= Leonhardt-Consort =

Leonhardt-Consort, also known as the Leonhardt Baroque Ensemble, was a group of instrumentalists which its director, the keyboard player Gustav Leonhardt founded in 1955 to play baroque music. The Consort was active until around 1990, although some members including Leonhardt himself continued to perform after that date.

The ensemble was based in the Netherlands, although it included people whom Leonhardt knew from Vienna, where he taught at the Academy of Music at the beginning of the 1950s.
When it was founded the ensemble consisted of Leonhardt, his wife Marie (a violinist) and other string players. It expanded to include wind players such as Frans Brüggen. From early in the ensemble's history they collaborated with singers such as the counter-tenor Alfred Deller.

The music of Johann Sebastian Bach was central to the work of Leonhardt and his ensemble.
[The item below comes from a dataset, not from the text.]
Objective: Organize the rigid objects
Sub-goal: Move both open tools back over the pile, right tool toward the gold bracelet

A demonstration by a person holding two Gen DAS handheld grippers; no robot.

In collaboration with the Concentus Musicus Wien, conducted by Nikolaus Harnoncourt, they recorded from 1971 to 1990 a complete set of Bach cantatas in historically informed performances, the Teldec set. The ensemble participated in Bach's St Matthew Passion with the Groningse Bachvereniging, conducted by Johan van der Meer. They recorded all his harpsichord concertos and the Brandenburg Concertos. They also recorded works by William Lawes and Henry Purcell.